For the urban driving scenario, the asynchronous motor is the most suitable for traction application because of its durability, low cost, lower maintenance requirements, and higher efficiency ^[6]. Direct torque control (DTC) and indirect field-oriented control (IFOC) are used for IM to provide a quick transient response from the motor drives. Due to its simple structure, rapid dynamic response, robustness to rotor parameters, and greatly simplified inverter control structure, the DTC is extensively employed and one of the most suitable choices for electric vehicle applications. It provides a faster torque response with separate control of the flux and torque. However, using hysteresis controllers results in significant torque and flux ripples, a considerably high starting current, variable switching frequency, and sluggish response during low-speed regions ^[7]. The negligence of stator resistance influences performance at a low speed ^[8]. The torque ripples result in undesirable acoustic noise and mechanical vibration, degrade the performance and increase current harmonics leading to poor output power quality. Furthermore, the practical implementation of hysteresis-type nonlinear elements demands a low sampling period and, thus, a high calculation frequency, resulting in architectural constraints. Nonetheless, DTC exhibits promising outcomes in several circumstances, especially in the field of electric vehicle application, and still, an interest in research for further improvement.

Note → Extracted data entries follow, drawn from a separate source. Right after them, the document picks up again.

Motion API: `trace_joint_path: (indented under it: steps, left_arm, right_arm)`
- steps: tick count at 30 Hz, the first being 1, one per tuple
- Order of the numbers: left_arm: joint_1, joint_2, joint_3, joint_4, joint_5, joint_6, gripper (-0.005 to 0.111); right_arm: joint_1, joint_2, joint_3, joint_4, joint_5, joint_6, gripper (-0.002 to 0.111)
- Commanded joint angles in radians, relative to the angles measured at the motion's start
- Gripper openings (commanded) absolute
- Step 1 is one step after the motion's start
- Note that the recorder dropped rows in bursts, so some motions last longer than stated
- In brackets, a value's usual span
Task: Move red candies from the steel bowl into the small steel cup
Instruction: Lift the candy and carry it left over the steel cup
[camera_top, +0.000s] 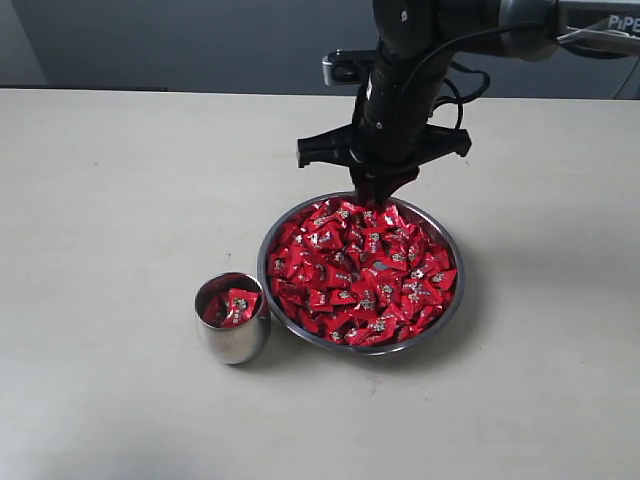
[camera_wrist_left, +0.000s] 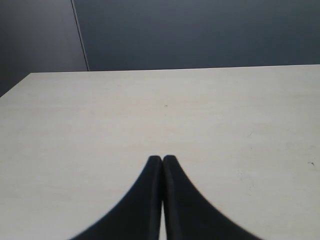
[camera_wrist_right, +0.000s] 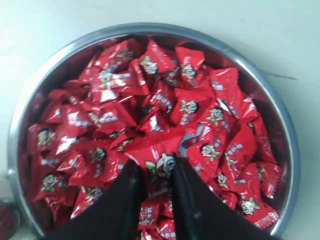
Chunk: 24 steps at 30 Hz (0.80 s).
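The steel bowl (camera_top: 452, 297) (camera_wrist_right: 283, 119) is heaped with red candies (camera_top: 365, 270) (camera_wrist_right: 125, 110). My right gripper (camera_top: 384, 194) (camera_wrist_right: 156, 167) hangs over the bowl's far side, its black fingers narrowed on one red candy (camera_wrist_right: 161, 165) that sits between the tips, closer to the camera than the pile. The small steel cup (camera_top: 232, 342) stands just left of the bowl and holds a few red candies (camera_top: 231, 305). My left gripper (camera_wrist_left: 162, 158) is shut with nothing in it, over bare table, and does not appear in the exterior view.
The pale tabletop (camera_top: 120, 220) stretches wide on the left and in front. The right arm's dark body and cables (camera_top: 405, 80) rise behind the bowl. A dark wall (camera_wrist_left: 200, 30) stands beyond the table's far edge.
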Motion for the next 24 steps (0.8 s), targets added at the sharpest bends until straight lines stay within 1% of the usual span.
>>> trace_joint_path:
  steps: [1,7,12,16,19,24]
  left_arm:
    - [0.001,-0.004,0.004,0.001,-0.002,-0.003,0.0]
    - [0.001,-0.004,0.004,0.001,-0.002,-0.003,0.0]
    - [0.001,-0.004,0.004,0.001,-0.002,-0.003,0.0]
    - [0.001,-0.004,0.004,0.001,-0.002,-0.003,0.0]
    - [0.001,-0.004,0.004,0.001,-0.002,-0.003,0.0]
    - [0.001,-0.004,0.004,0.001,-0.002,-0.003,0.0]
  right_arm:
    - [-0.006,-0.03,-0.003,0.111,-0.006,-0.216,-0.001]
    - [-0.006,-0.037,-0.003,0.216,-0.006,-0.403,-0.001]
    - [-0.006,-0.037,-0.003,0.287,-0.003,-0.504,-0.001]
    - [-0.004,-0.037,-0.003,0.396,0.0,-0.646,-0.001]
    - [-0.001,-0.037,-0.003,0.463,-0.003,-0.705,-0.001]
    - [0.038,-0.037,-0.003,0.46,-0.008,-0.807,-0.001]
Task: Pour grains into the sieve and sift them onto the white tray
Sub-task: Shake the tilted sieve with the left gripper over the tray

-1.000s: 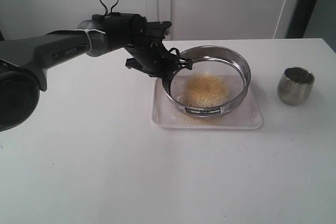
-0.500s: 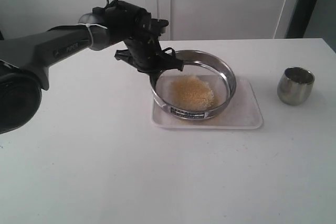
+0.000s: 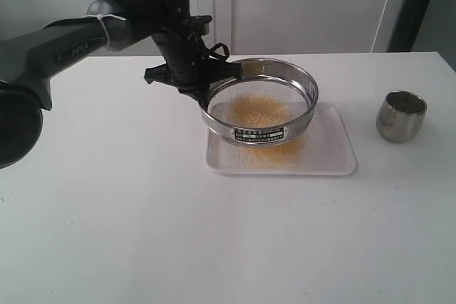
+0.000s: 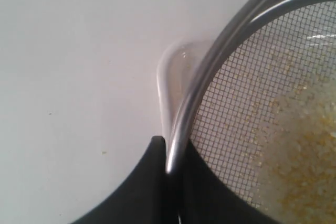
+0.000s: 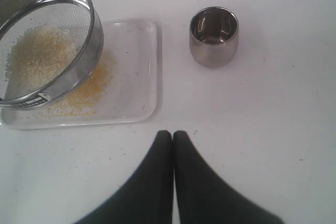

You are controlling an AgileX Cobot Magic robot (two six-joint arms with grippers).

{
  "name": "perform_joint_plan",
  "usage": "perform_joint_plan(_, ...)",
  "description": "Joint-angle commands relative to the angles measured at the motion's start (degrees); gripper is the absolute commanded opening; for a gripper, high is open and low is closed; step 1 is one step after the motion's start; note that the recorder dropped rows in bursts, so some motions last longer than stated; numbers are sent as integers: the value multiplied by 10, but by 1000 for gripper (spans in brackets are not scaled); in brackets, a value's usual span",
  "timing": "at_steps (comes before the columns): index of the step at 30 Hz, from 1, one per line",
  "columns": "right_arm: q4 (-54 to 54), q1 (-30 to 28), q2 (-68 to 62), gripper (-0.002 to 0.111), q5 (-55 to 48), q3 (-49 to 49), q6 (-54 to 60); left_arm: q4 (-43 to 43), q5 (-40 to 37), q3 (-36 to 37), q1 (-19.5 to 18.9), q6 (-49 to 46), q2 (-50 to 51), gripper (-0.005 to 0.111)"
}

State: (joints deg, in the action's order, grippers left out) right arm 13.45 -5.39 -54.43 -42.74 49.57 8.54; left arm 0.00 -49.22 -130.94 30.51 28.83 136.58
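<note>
Sifting is under way, I judge. My left jaws grip the rim of the wide round steel sieve (image 3: 308, 108), which is tilted over the flat white plastic tray (image 3: 333, 153). Yellow grains (image 3: 258, 109) lie on the mesh, with a scatter on the tray beneath. Next: short shakes kept above the tray. The small steel cup (image 3: 401, 115) right of the tray blocks nothing. My right jaws are clenched, empty.

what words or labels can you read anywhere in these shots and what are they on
label on the sieve rim: black-and-white print, too small to read
left arm: pale lettering, too blurred to read
white tray and steel cup: no text visible
</note>
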Motion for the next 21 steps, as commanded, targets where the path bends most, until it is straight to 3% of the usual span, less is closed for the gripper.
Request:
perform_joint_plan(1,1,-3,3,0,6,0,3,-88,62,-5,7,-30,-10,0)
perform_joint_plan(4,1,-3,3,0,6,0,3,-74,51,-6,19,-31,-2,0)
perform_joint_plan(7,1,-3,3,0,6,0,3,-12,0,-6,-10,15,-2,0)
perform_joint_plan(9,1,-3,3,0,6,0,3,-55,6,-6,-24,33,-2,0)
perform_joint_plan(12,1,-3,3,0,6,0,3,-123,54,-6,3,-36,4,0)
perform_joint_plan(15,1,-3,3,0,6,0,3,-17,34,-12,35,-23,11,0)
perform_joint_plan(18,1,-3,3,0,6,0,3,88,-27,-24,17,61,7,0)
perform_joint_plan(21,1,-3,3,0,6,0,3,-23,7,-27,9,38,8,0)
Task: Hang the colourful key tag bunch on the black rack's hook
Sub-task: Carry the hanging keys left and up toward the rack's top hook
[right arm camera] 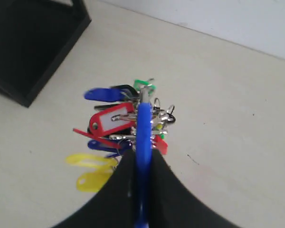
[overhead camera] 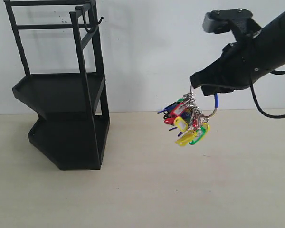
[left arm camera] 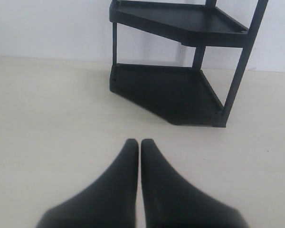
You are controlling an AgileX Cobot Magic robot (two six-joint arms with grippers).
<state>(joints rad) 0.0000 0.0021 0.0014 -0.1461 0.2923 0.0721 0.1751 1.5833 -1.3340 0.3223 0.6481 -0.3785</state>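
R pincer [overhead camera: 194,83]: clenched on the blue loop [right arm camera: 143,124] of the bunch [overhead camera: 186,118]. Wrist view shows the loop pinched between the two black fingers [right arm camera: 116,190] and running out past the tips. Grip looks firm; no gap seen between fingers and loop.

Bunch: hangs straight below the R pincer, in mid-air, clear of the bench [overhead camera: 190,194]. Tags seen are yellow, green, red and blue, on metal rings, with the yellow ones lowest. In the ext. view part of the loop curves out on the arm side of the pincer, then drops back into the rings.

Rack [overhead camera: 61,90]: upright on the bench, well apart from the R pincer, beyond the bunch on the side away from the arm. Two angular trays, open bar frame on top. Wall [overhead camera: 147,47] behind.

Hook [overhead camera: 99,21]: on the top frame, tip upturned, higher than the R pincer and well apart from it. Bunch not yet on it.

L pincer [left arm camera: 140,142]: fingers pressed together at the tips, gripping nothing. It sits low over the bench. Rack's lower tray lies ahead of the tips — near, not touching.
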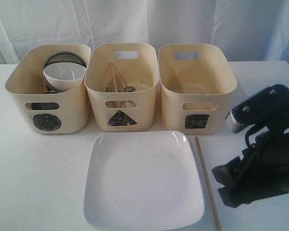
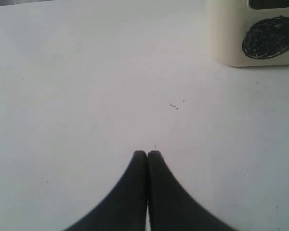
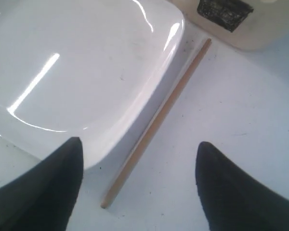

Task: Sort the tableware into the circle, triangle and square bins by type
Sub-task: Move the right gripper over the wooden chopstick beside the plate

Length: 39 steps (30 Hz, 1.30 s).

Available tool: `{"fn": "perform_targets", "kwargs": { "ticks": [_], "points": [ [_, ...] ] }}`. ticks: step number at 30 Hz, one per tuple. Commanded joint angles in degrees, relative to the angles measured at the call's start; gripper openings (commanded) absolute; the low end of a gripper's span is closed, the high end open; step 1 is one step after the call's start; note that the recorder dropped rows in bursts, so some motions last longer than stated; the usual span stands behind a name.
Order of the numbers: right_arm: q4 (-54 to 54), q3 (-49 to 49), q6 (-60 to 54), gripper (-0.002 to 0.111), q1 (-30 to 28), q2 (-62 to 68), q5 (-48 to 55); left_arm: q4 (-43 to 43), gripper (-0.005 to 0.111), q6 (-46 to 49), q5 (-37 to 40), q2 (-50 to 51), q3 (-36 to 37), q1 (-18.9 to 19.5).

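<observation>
- My left tool (image 2: pixel 147 155) is pressed together, pinching nothing, over the surface (image 2: pixel 86 96) near the circle bin (image 2: pixel 229 38).
- My right tool (image 3: pixel 139 143) is spread wide, holding nothing, above a chopstick (image 3: pixel 156 122).
- That chopstick lies on the surface just beside the right edge of the plate (image 3: pixel 77 72).
- The plate lies near of the triangle bin (image 1: pixel 120 103) and the square bin (image 1: pixel 197 103).
- The circle bin holds a white bowl (image 1: pixel 64 74) with steel ware (image 1: pixel 62 57) behind it.
- The triangle bin holds cutlery (image 1: pixel 127 89).
</observation>
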Motion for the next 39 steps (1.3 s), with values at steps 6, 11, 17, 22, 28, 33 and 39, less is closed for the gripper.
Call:
{"fn": "perform_targets", "kwargs": {
  "ticks": [6,11,17,22,28,33,39],
  "points": [
    [0.0,8.64,7.76,0.062,-0.22,4.37,-23.14,-0.63,0.0,-0.14,-0.15,-0.22,0.28,-0.34],
    [0.0,9.15,9.01,0.062,-0.22,10.37,-26.04,-0.63,0.0,-0.14,-0.15,-0.22,0.28,-0.34],
    [0.0,9.15,9.01,0.046,-0.22,18.03,-28.01,-0.63,0.0,-0.14,-0.15,-0.22,0.28,-0.34],
    [0.0,9.15,9.01,0.041,-0.22,23.02,-29.5,-0.63,0.0,-0.14,-0.15,-0.22,0.28,-0.34],
    [0.0,9.15,9.01,0.045,-0.22,26.65,-32.87,-0.63,0.0,-0.14,-0.15,-0.22,0.28,-0.34],
    [0.67,9.15,9.01,0.047,-0.36,26.93,-35.83,-0.63,0.0,-0.14,-0.15,-0.22,0.28,-0.34],
    [2.13,9.15,9.01,0.047,-4.25,26.93,-36.67,-0.63,0.0,-0.14,-0.15,-0.22,0.28,-0.34]
  ]
}}
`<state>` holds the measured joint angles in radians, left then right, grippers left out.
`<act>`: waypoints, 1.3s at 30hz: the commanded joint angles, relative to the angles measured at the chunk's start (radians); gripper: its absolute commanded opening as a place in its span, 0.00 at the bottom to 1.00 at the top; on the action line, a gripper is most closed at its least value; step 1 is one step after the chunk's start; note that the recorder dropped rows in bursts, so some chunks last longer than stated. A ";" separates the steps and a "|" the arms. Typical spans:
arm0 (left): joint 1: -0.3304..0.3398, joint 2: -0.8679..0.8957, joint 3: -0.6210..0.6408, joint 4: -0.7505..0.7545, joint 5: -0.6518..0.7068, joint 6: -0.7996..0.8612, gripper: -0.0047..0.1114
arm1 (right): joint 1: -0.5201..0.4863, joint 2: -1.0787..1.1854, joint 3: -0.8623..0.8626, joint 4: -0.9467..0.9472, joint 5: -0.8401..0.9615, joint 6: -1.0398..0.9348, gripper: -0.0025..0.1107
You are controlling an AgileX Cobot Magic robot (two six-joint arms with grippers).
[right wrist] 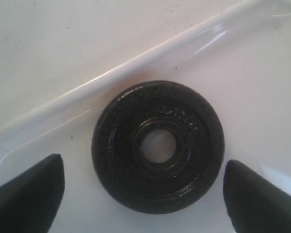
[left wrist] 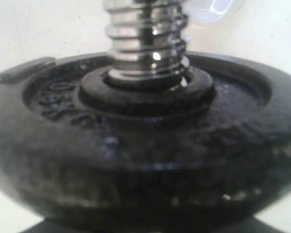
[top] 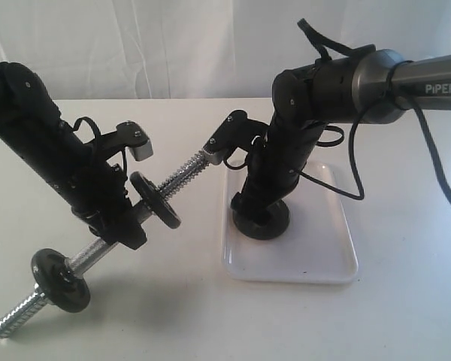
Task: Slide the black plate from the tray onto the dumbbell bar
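Two arms work over a white table (top: pixel 406 301) in the exterior view. The left claw (top: pixel 128 229) is clamped around the smooth middle of the dumbbell bar (top: pixel 184 174) and holds it tilted, the low threaded end down near the table at the left and the high end pointing toward the tray (top: pixel 323 248). Two black discs sit on that bar, the lower disc (top: pixel 60 280) close to the low end and the upper disc (top: pixel 156 200) just above the claw. The right claw (top: pixel 259 214) points straight down into the tray, right over the black plate (top: pixel 274 223), which lies flat on the tray floor near the tray's left side. The high end of the bar stops just beside the right arm, short of the tray.

From the left wrist view, one disc (left wrist: pixel 145 145) fills nearly the whole picture, with the shiny threaded bar (left wrist: pixel 145 43) passing through its centre hole. The claw's own fingers are not seen here.

From the right wrist view, the black plate (right wrist: pixel 116 145) lies flat in the tray (right wrist: pixel 262 97), near its raised rim, white showing through the centre hole. The right claw (right wrist: pixel 144 194) stands wide open, its two dark fingertips (right wrist: pixel 29 194) on either side of the plate and clear of it.
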<state>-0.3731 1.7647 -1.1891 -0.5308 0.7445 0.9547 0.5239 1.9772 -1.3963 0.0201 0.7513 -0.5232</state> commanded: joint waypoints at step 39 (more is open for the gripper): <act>0.000 -0.063 -0.029 -0.142 0.056 0.010 0.04 | 0.004 -0.009 0.001 0.094 -0.027 0.156 0.75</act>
<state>-0.3731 1.7647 -1.1891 -0.5410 0.7547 0.9645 0.5239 1.9749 -1.3963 0.1033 0.7152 -0.4459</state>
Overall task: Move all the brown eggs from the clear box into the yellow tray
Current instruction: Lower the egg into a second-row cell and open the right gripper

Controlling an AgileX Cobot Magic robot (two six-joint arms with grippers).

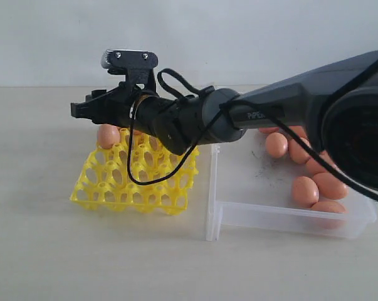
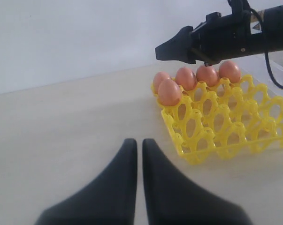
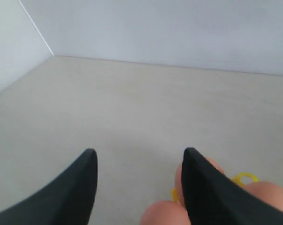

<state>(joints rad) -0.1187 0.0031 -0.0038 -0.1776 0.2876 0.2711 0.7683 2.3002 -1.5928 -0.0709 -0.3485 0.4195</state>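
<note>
**Right gripper spread above the tray's egg row; left gripper closed and empty**

A pale beige tabletop [image 1: 51,263] fills the scene, and a plain off-white wall [image 1: 239,31] stands behind it.

The yellow tray [image 1: 107,188] sits left of centre in the exterior view, with the clear box [image 1: 283,216] just beside it on the right. Several brown eggs [image 1: 304,190] lie gathered at the right end of the box. The left wrist view shows five more in the tray: four along the far row and one in the next row, at the corner nearest the camera.

The right arm [image 1: 289,100] reaches from the right across the box and over the tray, hiding the tray's far row and part of the box in the exterior view. A black cable [image 1: 138,169] loops down from it in front of the tray, and a wrist camera [image 1: 129,59] sits on top.

The right gripper [image 3: 139,157] hangs just above the tray's far row. Its jaws are spread wide with nothing between them, and eggs show beneath one finger. The left gripper [image 2: 136,143] hovers over bare table near the tray, its fingers drawn almost together, holding nothing.
</note>
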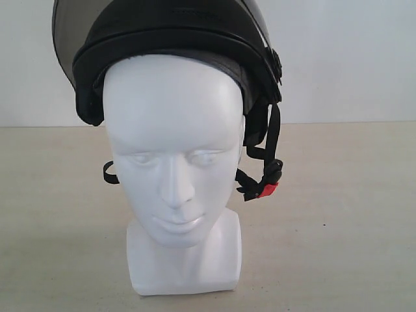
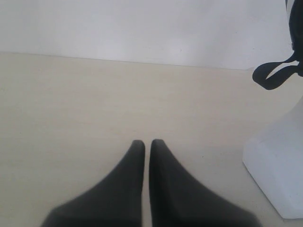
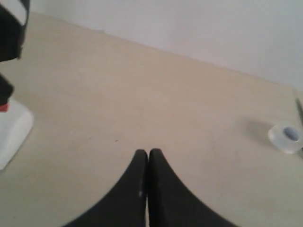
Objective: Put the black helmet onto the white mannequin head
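1. The black helmet (image 1: 175, 39) sits on top of the white mannequin head (image 1: 174, 149), its padded rim running across the brow and down both sides of the skull.
2. The smoky visor (image 1: 65, 39) is tilted up above the forehead, leaving the face bare.
3. The chin straps (image 1: 263, 162) hang loose beside the cheek on the right of the exterior view, with the red buckle tab (image 1: 268, 190) dangling near the jaw. A short strap end (image 1: 110, 174) shows on the other side.
4. The head stands upright on its blocky base on the pale counter (image 1: 351, 227), facing the exterior camera.
5. The left tool (image 2: 147, 142) is clenched, its two dark fingers drawn together with only a thin slit between them and nothing in it. It hovers low over bare counter.
6. From the left wrist view, the white base (image 2: 279, 170) stands off to one side of the tool, near but clearly apart. A black strap loop (image 2: 274, 73) hangs above the base.
7. The right tool (image 3: 148, 152) is clenched too, fingertips meeting, empty.
8. From the right wrist view, the edge of the helmet (image 3: 12, 28) and a corner of the white base (image 3: 12, 132) lie well apart from the tool, at the edge of the picture.
9. A clear roll of tape (image 3: 286, 137) lies on the counter on the opposite side of the right tool, away from the head.
10. Neither tool touches the helmet or the head.
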Tool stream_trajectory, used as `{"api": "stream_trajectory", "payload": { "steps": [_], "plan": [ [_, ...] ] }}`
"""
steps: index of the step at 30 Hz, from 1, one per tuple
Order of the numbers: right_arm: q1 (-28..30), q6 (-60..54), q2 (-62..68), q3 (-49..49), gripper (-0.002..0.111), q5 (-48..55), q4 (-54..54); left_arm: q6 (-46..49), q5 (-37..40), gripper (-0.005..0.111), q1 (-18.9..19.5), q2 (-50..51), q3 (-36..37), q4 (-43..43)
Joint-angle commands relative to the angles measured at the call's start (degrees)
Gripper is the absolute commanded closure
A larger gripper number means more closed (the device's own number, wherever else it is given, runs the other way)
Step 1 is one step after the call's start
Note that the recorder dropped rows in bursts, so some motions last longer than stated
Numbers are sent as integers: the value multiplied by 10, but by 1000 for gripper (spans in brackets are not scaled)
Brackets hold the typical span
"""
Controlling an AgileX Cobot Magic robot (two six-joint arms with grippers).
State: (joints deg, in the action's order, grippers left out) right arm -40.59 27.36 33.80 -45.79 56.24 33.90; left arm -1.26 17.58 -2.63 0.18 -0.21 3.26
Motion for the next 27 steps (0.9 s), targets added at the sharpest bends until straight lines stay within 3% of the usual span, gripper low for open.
{"api": "stream_trajectory", "payload": {
  "steps": [1,11,18,27],
  "plan": [
    [0,-62,8,-17,109,18,-132,2,0,102,2,-2,2,-1],
    [0,-266,24,-45,109,-60,-517,2,0,102,2,-2,2,-1],
    [0,-229,30,-90,109,-54,-526,2,0,102,2,-2,2,-1],
    [0,-183,138,-253,109,137,-428,2,0,102,2,-2,2,-1]
  ]
}}
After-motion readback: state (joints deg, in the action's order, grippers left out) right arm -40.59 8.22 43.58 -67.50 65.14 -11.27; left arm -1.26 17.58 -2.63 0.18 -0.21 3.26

Despite its simplicity, robustness, fast response, ripples in flux and torque, current distortion, and high switching losses are the main challenges of DTC ^[9]. Thus DTC has undergone numerous studies to improve its performance, specifically to reduce the ripples and improve efficiency. In ^[8], several classical and advanced DTC schemes are reviewed, including algorithm complexity, switching loss, and parameter sensitivity. AI-based strategies such as ANN, FLC, and GA are compatible with DTC for ripple mitigation, THD reduction, efficiency enhancement, and energy savings of IM with a cost of system complexity and higher computational time. This achievement is attributable to the fact that artificial intelligence can easily approximate the control behavior of human experts who often operate in poor contexts. ANN combined with DTC was proposed by ^[10]. However, this requires parallel processing due to its high complexity. The network structure is achieved through trials as there is no specific process for defining the algorithm. As a result, the practical realization is limited. SMC is one of the robust and non-linear mechanisms to improve DTC. The SMC-based DTC method described in ^[11] efficiently drives an electric vehicle employed with a four-wheel motor drive. This has the advantage of parameter insensitivity and better dynamic response, whereas it suffers from the "chattering" phenomenon causing high harmonics. In ^[12] SPWM based DTC with constant switching frequency is presented, which offers low THD, switching losses, and ripples; however, it does not provide satisfactory performance with external disturbances and parameter variation due to the use of a PI controller.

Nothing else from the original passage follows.